Solitude
Recently I've been reading, No Man Is an Island, by Thomas Merton. He was a Trappist Monk, so he knew a little about solitude. I like the sound of the word so I looked up the definition to set it in my mind, making sure I meant what he meant when he used the word. I feel certain he knew what the word meant and didn't just think he did. He wrote somewhere around seventy books. That's not really a big deal since there are people who write that many books and say nothing worth the life of a tree. Merton, on the other hand, had something to say that I think a tree might have been willing to sacrifice itself to help convey to others. Pardon me for digressing a bit here, but I love trees. It pains me to see a tree cut down, especially an old tree. Trees are patient and harmless. I'd like to say kind but it may make it sound to some as if I'm anthropomorphizing trees. Trees are not human.
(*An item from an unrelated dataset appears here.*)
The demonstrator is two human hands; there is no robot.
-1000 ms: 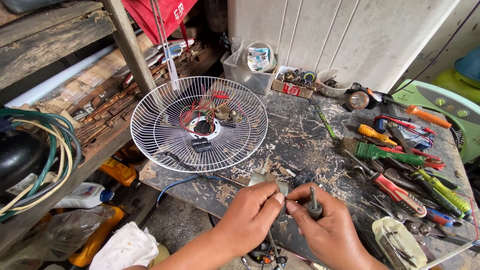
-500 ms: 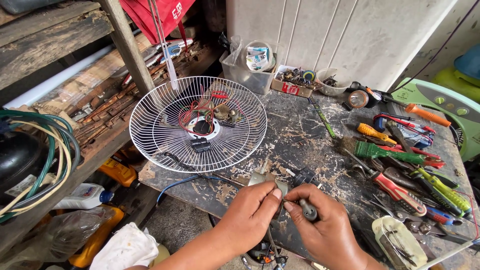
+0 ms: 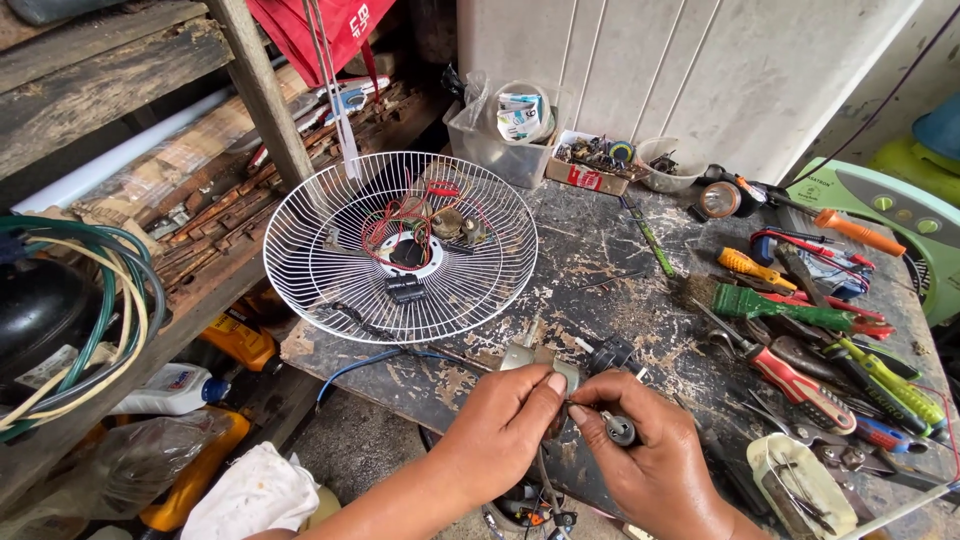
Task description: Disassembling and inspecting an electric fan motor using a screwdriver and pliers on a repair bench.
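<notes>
Since the earlier frame, both hands have held their position at the near edge of the workbench; the dark tool in the right hand has tilted slightly. Left hand: thumb and forefinger pinched together on a small grey metal part, which sits just above the fingertips at the bench edge. Right hand: fingers closed around a short dark-handled tool, with the fingertips meeting those of the left hand. A small black component lies on the bench just beyond the right hand.

Further back, left of centre, a white wire fan guard lies flat, overhanging the bench edge, with red wires and small parts at its hub. To the right, screwdrivers and pliers with red, green, yellow and orange handles lie in a loose group. At the far edge, against the pale wall, stand clear plastic containers of small parts
</notes>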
That's probably what makes them naturally harmless. They provide so much to us and ask so little in return. Another nonhuman aspect of their nature. The quality of the air we breath is increased because of trees. They stand there and watch us scurry about like the little idiots we are. We cut them down while they remain mute and patient until the last bit of life is taken from them. It's spring here. The trees are beginning to clothe themselves in green. I like to look at them. I like to listen to them. They have gentle voices. We share 70% identical DNA with oak trees. I don't know. It's just wild to think about that.
Solitude comes from the Latin solitudo, from solus 'alone.' The dictionary defines solitude as the state or situation of being alone. Through the years I've heard many people complain about being lonely. Being lonely is different from being alone. Even the dictionary knows the difference, but since people don't usually read a dictionary, especially when they think they know the meaning of a word, I'm going to share with you the definition. Lonely is sad because one has no friends or company. When I think of solitude I don't feel the least bit sad. I feel exhilarated, uplifted, at peace and oddly, secure. After reading that one might wonder what kind of friends or company I've had in the past. Same as you've had probably. Some good, some not so much. Merton wrote in one of his Journals:
A Preference for the Chant of Frogs
Warmer. Rain in the night. Frogs again. At first the waterhole (four feet long at most) had one frog or two. Now they are a small nation, loud in the night. The innocent nation, chanting blissfully in praise of the spring rain. Last evening I pruned a few little trees--including the beeches I had planted.
Today I have to go down to see Fr. Vernon Robertson, who evidently wants me to get involved in something--and I will try not to. He has been pestering me to come to Louisville to give a talk at Bellarmine College. And this is confirming me in my resolution to keep out of all that.
Almost every day I have to write a letter to someone refusing an invitation to attend a conference, or a workshop, or to give talks on the contemplative life, or poetry, etc. I can see more and more clearly how for me this would be a sheer waste, a Pascalian diversion, participation in a common delusion. (For others, no: they have the grace and mission to go around talking.) For me what matters is silence, meditation--and writing: but writing is secondary. To willingly and deliberately abandon this to go out and talk would be stupidity--for me. And for others, retirement into my kind of solitude would be equally stupid. They could not do it--and I could not do what they do.
No one bothers me with invitations anymore, especially since I've found this place of solitude. It's palpable. I was reading the above passage from Merton's Journal to a friend. He said, "It sounds like you." I live like a monk. It's a wonderful life for me because I do it easily, happily, peacefully and even eagerly. I must go out to buy a part to fix a leak under the sink in the laundry room. It would take me less time to do it than it does to prepare myself for the excursion. Solitude is sweet.